Even from several miles away, he could see the runway lights through the cockpit windows. The Airbus was still over the North Sea, but the coastline was only a few miles distant, the airport three miles inland. He checked the other controls. The plane was losing speed, the engines slowing as the computers brought it down in a shallow descent, trying to make the landing as simple as possible.
Chase looked back through the windows. There was the fjord, a dark indentation in the coastline. A line of black smoke marked the location of the biolab …
His target.
The central pillar of the windscreen acted as his guide to the A380’s course. Right now it was aimed directly at the runway lights. He had to bring the plane around a few degrees to the right…
He checked the altimeter. Eight thousand feet and descending. He needed to be lower. A lot lower.
Leaning painfully over the dead pilot, Chase took hold of the joystick with one hand as he deactivated the autopilot with the other.
A warning buzzer shrilled, but he ignored it. Instead, he gently tipped the stick to the right, banking the plane. Slowly the runway lights drifted to the left of the pillar. He held the stick in position until the column of smoke was dead ahead, then pushed it upright. The A380 swayed queasily before leveling.

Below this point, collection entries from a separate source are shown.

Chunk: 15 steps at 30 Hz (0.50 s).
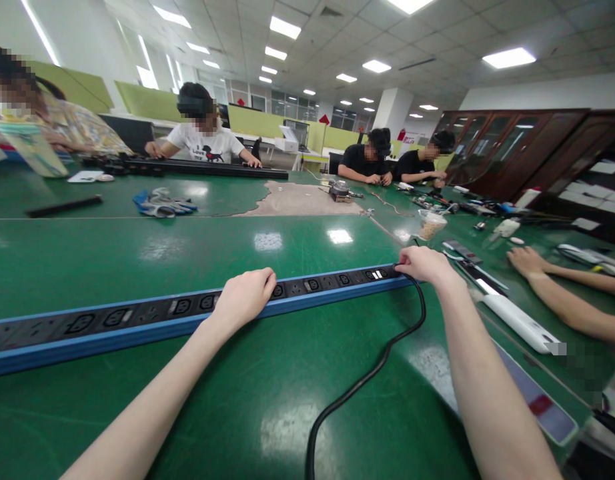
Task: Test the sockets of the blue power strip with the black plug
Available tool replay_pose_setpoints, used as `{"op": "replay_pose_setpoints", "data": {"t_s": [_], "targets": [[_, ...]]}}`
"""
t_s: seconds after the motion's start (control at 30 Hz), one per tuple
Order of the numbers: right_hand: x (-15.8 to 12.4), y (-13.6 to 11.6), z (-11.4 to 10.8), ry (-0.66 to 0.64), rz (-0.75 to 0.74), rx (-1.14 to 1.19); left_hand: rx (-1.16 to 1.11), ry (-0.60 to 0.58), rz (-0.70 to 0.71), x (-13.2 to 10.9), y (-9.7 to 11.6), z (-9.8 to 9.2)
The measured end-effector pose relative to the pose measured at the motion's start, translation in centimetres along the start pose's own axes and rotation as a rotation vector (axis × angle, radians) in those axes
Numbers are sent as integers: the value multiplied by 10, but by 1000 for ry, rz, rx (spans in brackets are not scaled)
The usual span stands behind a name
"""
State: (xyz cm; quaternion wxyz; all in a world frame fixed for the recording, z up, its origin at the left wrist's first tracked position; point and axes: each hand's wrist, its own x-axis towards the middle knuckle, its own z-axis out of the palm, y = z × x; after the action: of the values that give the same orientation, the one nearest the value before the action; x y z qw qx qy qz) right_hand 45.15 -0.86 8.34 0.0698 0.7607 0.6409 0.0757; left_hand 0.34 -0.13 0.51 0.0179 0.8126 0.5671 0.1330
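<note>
Across the green tabletop (267, 407), seen from your head view, runs the long blue-edged power strip (160, 311), slanting from the lower left to just before your right hand (427, 263). It lies with its outlets (117, 317) facing up, and none of those in sight carries a plug. So how far along are you? I'd judge the strip is laid out and steadied, with the black cable (360, 384) at its right end; whether it's fixed there, your fingers hide, so what's left can't be read.

On to the grip! Your left hand (245, 297) is curled snugly over the strip partway along, grasping it by the look of things, though its far side is out of sight. Your right one bunches at the end where the cable emerges; whether it truly pinches the cable or merely presses there, I can't tell. From there the cable bends down toward you. Beyond, gloves (163, 203) lie well apart, and a co-worker's hand (527, 261) rests off to your right.
</note>
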Motion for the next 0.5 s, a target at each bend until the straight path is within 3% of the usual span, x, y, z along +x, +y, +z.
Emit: {"op": "replay_pose_setpoints", "data": {"t_s": [0.3,0.5], "targets": [[1,1,2,-24,-25,8,-4,2,0,-1,0,0],[1,-6,0,-27,46,18,-1,1,0,0,0,1]]}}
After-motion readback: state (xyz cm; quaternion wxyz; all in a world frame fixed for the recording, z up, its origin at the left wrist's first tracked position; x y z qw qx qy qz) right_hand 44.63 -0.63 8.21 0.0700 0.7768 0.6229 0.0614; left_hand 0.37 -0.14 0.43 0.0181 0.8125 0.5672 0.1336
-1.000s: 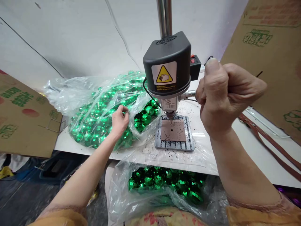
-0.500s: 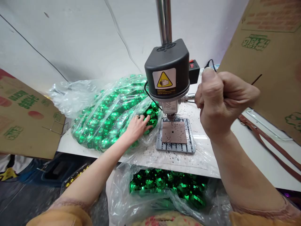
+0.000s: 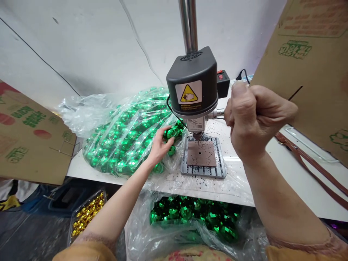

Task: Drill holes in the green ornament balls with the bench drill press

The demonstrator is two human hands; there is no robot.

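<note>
My left hand (image 3: 159, 146) is at the mouth of a clear plastic bag (image 3: 84, 108) full of shiny green faceted balls. Its thumb and fingers close around a green ball (image 3: 170, 133) there. A small black drill press (image 3: 191, 81) stands right of the bag. My right hand (image 3: 252, 119) is a fist at the outer end of its feed handle (image 3: 219, 113), closed on it; the grip itself is hidden. Beneath the drill bit, a brown board (image 3: 208, 154) with a dark hole lies on the slotted metal base (image 3: 202, 174).
Dark shavings surround the base. A second open bag (image 3: 141, 232) of green balls sits below the table edge. Cardboard boxes (image 3: 29, 134) flank both sides. Gold balls (image 3: 89, 214) fill a container lower left. A brown strap (image 3: 307, 163) lies at right.
My left hand has shifted slightly at the bag's mouth, its fingers turning from lying over the balls to curling around one. My right hand stays at the handle.
</note>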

So far, so good. Now for the tricky part…
He pushed the stick forward. The nose dipped, the altimeter’s countdown suddenly accelerating. He would have to judge everything entirely by eye: too high and the A380 would fly right over his target; too low and it would plow into the rocky side of the fjord …
The plane dropped below four thousand feet. The coastline loomed ahead. They were running out of time.
He pushed the stick farther forward, steepening the descent. Another alert sounded. “I know, I know,” he snarled at the instrument panel. Three thousand feet. He checked the airspeed indicator. Just under a hundred knots.